Textual cues are essential for everyday tasks like buying groceries and using
public transport. To develop this assistive technology, we study the TextVQA
task, i.e., reasoning about text in images to answer a question. Existing
approaches are limited in their use of spatial relations and rely on
fully-connected transformer-like architectures to implicitly learn the spatial
structure of a scene. In contrast, we propose a novel spatially aware
self-attention layer such that each visual entity only looks at neighboring
entities defined by a spatial graph. Further, each head in our multi-head
self-attention layer focuses on a different subset of relations.
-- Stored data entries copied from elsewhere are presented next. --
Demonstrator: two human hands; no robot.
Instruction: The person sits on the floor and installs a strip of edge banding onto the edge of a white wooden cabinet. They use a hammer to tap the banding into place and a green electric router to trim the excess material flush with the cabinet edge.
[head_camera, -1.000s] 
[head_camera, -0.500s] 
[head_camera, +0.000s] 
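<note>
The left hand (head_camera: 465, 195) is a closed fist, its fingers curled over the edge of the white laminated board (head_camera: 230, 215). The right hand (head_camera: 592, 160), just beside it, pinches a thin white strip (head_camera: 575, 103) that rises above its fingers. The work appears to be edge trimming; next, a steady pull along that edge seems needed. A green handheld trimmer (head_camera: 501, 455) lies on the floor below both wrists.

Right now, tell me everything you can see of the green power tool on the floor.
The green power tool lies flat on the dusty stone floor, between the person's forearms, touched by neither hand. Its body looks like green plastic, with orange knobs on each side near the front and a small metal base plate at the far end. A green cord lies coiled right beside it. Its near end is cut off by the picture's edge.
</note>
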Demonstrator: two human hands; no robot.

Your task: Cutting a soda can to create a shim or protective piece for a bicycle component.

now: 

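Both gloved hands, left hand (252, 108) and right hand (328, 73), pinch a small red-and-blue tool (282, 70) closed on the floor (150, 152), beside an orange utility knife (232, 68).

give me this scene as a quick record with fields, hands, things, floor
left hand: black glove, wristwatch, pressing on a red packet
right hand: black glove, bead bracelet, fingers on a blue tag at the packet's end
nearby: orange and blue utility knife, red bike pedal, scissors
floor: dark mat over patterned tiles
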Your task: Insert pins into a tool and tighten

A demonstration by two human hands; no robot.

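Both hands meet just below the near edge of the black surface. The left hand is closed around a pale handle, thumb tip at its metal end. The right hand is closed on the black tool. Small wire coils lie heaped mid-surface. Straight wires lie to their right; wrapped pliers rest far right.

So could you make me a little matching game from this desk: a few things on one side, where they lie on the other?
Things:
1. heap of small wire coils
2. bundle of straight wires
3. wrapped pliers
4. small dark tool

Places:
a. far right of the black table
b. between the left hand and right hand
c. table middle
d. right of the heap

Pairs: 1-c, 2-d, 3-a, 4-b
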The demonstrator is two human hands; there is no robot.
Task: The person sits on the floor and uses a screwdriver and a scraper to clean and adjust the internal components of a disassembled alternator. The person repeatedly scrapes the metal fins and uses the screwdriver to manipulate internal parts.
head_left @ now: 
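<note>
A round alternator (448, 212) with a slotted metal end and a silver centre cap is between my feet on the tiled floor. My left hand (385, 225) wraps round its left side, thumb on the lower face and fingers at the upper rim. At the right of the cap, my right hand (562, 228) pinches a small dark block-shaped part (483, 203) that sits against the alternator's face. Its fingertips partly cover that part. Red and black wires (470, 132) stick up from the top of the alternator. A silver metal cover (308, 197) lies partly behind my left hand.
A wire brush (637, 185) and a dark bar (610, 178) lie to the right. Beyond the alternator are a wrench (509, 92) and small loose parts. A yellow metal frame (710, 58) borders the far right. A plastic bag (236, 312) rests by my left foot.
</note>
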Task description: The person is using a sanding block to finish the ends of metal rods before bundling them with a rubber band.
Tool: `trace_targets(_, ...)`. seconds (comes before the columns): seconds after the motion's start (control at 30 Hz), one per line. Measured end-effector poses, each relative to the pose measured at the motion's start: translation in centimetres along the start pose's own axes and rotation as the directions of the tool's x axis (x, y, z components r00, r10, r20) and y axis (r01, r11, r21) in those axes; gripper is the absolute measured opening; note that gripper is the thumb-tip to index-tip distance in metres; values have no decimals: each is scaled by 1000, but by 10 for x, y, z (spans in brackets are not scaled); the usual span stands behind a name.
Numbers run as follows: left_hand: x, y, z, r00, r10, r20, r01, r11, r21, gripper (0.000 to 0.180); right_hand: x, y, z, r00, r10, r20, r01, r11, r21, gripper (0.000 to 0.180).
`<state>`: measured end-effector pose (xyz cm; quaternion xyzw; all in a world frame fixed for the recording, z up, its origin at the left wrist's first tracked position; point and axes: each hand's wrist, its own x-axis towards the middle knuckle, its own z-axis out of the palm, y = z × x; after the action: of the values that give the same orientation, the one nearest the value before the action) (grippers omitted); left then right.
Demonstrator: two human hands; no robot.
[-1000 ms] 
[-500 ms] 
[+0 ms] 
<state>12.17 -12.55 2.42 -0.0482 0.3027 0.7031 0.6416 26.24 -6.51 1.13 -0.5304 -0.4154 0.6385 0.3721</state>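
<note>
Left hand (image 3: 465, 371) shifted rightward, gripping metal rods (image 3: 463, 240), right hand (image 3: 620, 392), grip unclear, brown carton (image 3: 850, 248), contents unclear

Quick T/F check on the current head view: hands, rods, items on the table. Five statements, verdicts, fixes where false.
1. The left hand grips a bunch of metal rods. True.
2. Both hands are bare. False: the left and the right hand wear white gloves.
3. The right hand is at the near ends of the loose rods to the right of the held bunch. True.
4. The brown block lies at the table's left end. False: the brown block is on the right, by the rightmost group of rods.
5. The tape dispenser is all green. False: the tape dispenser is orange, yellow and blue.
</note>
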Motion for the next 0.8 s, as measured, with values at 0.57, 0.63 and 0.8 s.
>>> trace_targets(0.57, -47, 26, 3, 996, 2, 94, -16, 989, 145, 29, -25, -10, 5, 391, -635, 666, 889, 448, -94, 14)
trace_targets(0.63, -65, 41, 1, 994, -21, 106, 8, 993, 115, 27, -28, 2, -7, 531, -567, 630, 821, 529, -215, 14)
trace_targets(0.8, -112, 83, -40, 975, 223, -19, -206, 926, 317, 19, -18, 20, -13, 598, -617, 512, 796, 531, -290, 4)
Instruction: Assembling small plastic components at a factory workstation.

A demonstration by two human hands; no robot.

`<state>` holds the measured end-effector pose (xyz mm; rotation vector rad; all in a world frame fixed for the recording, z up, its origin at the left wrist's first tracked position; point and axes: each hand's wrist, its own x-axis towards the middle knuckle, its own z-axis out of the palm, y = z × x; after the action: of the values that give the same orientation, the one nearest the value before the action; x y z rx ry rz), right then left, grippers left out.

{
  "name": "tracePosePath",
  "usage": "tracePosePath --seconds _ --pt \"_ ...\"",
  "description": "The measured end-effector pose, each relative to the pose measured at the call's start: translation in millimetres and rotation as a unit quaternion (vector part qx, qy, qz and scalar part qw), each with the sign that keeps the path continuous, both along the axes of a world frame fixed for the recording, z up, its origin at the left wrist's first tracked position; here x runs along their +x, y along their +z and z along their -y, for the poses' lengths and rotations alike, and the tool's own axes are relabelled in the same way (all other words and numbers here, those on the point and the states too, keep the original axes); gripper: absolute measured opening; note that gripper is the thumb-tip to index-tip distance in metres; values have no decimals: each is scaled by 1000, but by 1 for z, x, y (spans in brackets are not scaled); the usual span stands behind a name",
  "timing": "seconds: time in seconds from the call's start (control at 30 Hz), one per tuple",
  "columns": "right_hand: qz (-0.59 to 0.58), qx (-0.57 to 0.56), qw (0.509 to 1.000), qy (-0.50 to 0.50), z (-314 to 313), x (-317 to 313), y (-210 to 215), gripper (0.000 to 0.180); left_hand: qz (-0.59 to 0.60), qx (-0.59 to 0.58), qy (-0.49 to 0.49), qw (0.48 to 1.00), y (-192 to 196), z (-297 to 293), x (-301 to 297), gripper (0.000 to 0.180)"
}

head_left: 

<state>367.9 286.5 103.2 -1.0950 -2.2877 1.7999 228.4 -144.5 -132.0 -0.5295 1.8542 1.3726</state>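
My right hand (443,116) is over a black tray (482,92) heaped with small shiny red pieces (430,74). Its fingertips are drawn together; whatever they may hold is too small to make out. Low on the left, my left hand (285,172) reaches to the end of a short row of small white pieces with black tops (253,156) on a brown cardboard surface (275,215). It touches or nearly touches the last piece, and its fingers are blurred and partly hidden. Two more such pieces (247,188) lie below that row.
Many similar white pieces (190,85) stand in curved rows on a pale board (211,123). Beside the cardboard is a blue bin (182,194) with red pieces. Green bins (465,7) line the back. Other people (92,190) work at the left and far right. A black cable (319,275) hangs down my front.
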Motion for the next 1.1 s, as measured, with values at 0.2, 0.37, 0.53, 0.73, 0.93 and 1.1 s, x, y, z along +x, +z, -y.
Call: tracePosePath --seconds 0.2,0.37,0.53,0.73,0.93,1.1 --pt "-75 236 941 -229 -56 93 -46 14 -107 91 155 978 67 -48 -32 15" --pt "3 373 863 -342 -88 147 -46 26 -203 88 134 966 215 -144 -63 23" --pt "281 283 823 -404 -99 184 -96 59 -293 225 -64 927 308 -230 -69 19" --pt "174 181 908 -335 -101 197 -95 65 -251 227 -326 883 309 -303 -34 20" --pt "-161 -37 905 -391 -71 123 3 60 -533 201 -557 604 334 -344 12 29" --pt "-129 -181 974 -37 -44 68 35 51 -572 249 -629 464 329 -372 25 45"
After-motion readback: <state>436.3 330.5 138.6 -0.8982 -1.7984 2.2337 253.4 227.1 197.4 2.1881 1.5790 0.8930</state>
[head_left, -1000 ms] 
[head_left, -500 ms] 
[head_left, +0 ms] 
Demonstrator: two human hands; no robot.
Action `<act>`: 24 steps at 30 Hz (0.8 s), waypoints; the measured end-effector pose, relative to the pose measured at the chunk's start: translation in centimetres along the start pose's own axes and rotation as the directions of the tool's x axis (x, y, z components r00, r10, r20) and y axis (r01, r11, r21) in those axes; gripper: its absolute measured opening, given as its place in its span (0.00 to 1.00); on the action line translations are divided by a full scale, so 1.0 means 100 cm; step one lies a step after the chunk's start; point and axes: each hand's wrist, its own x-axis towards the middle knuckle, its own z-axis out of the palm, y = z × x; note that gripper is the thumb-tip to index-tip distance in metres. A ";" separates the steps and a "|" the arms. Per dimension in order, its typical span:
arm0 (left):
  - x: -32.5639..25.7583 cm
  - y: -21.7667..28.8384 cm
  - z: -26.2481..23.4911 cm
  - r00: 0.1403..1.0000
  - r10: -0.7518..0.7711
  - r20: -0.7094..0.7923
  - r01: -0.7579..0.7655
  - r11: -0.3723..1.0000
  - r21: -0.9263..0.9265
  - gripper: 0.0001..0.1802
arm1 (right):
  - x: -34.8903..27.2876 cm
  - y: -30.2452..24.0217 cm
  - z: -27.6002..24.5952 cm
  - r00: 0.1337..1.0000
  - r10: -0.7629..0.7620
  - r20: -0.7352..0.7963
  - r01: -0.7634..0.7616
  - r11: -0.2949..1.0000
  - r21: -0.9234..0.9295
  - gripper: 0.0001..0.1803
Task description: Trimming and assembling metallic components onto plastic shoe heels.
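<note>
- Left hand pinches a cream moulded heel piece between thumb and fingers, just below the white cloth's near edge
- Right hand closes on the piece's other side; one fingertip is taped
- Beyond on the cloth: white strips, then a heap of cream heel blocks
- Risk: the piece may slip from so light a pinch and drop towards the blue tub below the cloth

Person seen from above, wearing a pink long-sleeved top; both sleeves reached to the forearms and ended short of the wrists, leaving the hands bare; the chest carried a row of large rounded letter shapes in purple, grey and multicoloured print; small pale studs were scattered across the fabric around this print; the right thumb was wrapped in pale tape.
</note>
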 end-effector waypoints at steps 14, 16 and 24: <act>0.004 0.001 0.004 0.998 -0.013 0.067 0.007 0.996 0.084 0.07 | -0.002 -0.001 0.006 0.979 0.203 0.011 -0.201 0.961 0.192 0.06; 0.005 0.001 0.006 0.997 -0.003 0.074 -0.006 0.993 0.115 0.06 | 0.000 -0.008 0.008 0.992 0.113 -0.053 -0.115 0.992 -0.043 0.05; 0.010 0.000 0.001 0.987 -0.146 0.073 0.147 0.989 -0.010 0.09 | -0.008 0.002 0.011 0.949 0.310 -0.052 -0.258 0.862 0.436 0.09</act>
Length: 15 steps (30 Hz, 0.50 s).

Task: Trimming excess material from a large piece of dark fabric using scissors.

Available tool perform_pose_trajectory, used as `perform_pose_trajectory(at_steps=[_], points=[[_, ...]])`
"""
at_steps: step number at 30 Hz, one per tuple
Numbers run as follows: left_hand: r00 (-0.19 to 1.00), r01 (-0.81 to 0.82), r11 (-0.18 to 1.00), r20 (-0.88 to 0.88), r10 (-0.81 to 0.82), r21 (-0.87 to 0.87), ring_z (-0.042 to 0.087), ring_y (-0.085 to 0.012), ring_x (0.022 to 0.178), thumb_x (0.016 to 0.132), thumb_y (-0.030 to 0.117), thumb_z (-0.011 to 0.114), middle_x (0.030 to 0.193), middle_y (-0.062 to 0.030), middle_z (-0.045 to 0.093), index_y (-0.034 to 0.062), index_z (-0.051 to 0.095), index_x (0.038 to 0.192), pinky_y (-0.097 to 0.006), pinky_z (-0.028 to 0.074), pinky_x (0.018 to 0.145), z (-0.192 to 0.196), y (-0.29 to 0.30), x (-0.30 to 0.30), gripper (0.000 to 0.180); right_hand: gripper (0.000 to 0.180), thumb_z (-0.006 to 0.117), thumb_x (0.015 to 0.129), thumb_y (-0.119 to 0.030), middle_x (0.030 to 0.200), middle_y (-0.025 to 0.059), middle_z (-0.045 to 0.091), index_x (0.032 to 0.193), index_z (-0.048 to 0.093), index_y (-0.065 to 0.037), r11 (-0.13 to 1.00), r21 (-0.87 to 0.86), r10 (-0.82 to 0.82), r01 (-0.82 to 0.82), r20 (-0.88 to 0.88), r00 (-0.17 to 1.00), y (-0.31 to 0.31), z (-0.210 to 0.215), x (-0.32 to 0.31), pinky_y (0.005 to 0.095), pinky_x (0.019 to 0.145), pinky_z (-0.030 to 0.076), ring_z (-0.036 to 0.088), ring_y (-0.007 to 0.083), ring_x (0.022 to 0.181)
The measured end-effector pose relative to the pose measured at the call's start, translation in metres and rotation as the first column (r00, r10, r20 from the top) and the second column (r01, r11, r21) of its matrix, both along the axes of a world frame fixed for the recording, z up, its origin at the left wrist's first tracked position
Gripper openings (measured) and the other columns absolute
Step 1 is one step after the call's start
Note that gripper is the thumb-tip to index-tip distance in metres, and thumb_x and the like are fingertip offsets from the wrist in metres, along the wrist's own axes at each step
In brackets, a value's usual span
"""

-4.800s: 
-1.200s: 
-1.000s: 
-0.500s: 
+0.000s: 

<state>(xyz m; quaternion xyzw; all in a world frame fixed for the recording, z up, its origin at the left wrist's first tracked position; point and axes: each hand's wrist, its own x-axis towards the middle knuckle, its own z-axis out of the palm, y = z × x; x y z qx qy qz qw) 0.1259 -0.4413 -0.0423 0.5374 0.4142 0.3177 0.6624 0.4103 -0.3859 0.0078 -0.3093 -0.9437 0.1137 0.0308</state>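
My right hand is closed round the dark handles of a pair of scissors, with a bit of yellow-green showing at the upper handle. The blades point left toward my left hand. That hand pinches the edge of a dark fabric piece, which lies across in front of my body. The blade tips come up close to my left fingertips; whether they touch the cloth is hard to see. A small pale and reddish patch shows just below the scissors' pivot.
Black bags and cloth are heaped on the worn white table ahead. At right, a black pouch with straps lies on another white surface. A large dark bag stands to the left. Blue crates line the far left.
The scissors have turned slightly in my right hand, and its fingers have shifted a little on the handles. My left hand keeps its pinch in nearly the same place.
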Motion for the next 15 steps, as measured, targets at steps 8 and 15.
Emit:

Our approach
has two advantages: (1) each head considers local context instead of dispersing
the attention amongst all visual entities; (2) we avoid learning redundant
features. We show that our model improves the absolute accuracy of current
state-of-the-art methods on TextVQA by 2.2% overall over an improved baseline,
and 4.62% on questions that involve spatial reasoning and can be answered
correctly using OCR tokens. Similarly on ST-VQA, we improve the absolute
accuracy by 4.2%. We further show that spatially aware self-attention improves
visual grounding.

本研究提出了基于 TextVQA 任务的一种新型空间感知自注意力模型，可以有效地推理图像中的文本内容，改进了 TextVQA 和 ST-VQA 两个关键指标，同时为视觉绑定的研究方向提供了新的思路。